The special features on these dual layer discs include three commentaries from Tim Lucas including seemingly new ones on The Girl Who Knew Too Much and Black Sabbath, and the old Image commentary on Black Sunday. His style is pretty much as a sensitive gatekeeper to all things Bava with immense amounts of information about actors filmographies, great insight into Bava's intentions and state of mind (especially on The Girl Who Knew Too Much), and gentle suggestions about added meaning or the impact of the films. Lucas is a role model for others in his commentaries and if he has too much information for some, he tends to satisfy the fanboy in most. Most of the discs in the set carry trailers, and occasionally TV and radio spots from the previous Image releases. Two other additions to this set's extras are new interviews with John Saxon and Mark Damon. Saxon's memory seems a little unreliable at times - "Luciano Fulci"- but he is very interesting on not getting on with Bava and not appreciating the maestro's talents at the time, and he even talks indirectly about his problems on Margheriti's Cannibal Apocalypse.
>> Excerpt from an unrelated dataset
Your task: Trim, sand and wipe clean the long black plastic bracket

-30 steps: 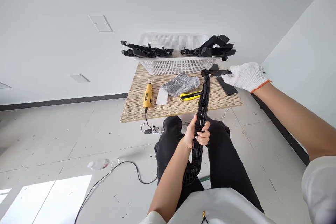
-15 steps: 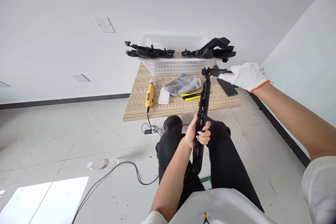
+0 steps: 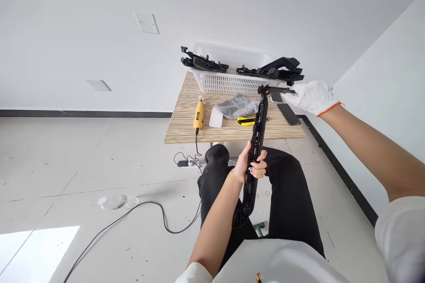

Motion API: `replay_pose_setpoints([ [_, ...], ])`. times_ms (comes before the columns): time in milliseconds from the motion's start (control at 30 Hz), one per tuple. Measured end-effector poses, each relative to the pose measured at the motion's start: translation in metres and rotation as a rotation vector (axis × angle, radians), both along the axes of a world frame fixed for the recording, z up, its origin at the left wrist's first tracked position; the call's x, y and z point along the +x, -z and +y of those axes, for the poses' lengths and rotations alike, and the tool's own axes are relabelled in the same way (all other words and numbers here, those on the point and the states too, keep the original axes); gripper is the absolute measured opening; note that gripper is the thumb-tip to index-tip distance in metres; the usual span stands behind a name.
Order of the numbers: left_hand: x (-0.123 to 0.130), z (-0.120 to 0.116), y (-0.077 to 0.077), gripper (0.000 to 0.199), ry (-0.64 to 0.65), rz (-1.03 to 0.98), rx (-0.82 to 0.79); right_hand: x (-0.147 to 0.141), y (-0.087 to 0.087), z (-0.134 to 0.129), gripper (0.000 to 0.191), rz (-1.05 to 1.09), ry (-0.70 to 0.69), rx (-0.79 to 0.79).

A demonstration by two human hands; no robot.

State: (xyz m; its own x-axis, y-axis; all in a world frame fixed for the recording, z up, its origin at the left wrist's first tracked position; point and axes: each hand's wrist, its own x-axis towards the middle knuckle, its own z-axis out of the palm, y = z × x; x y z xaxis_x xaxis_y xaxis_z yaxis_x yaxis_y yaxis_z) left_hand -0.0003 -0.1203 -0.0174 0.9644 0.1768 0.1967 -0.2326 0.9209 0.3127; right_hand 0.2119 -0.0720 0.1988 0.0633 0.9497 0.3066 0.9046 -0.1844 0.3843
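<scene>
My left hand [image 3: 250, 163], bare, is wrapped around the middle of a long black plastic trim part [image 3: 260, 128], ribbed along its face. The part stands tilted above my lap, its lower end between my thighs. At its upper end a thin dark bar [image 3: 277, 90] sticks out to the right. I cannot tell whether this bar belongs to the part or is separate. My right hand [image 3: 310, 96], in a white knitted glove with an orange cuff, is closed at the bar's right end; its fingertips are partly hidden.
A white plastic basket [image 3: 229, 83] with several black parts [image 3: 279, 70] stands on the wood-grain table [image 3: 182, 119]. Before it lie a yellow rotary tool [image 3: 198, 114], a white block [image 3: 216, 117], a grey cloth [image 3: 237, 106], a yellow utility knife [image 3: 245, 121] and a phone [image 3: 288, 114]. A bottle [image 3: 113, 202] and cable [image 3: 162, 212] are on the floor.
The view has turned slightly, so the table and basket appear shifted right. Both hands keep their hold, with the black part almost unmoved relative to my body.
</scene>
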Motion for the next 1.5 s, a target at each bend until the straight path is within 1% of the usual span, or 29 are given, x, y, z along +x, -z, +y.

Mark Damon is far more switched on and keen to blow his own trumpet for his role in Corman's Poe trilogy and getting Clint Eastwood the job with Leone.
The chief selling point about this set is the price and the inclusion of an improved release of Kill Baby Kill. The transfers and sound are minor improvements on the previous R1 discs, and the inclusion of the new extras will draw in double dippers. If you have never experienced Bava before, then this is the place to start.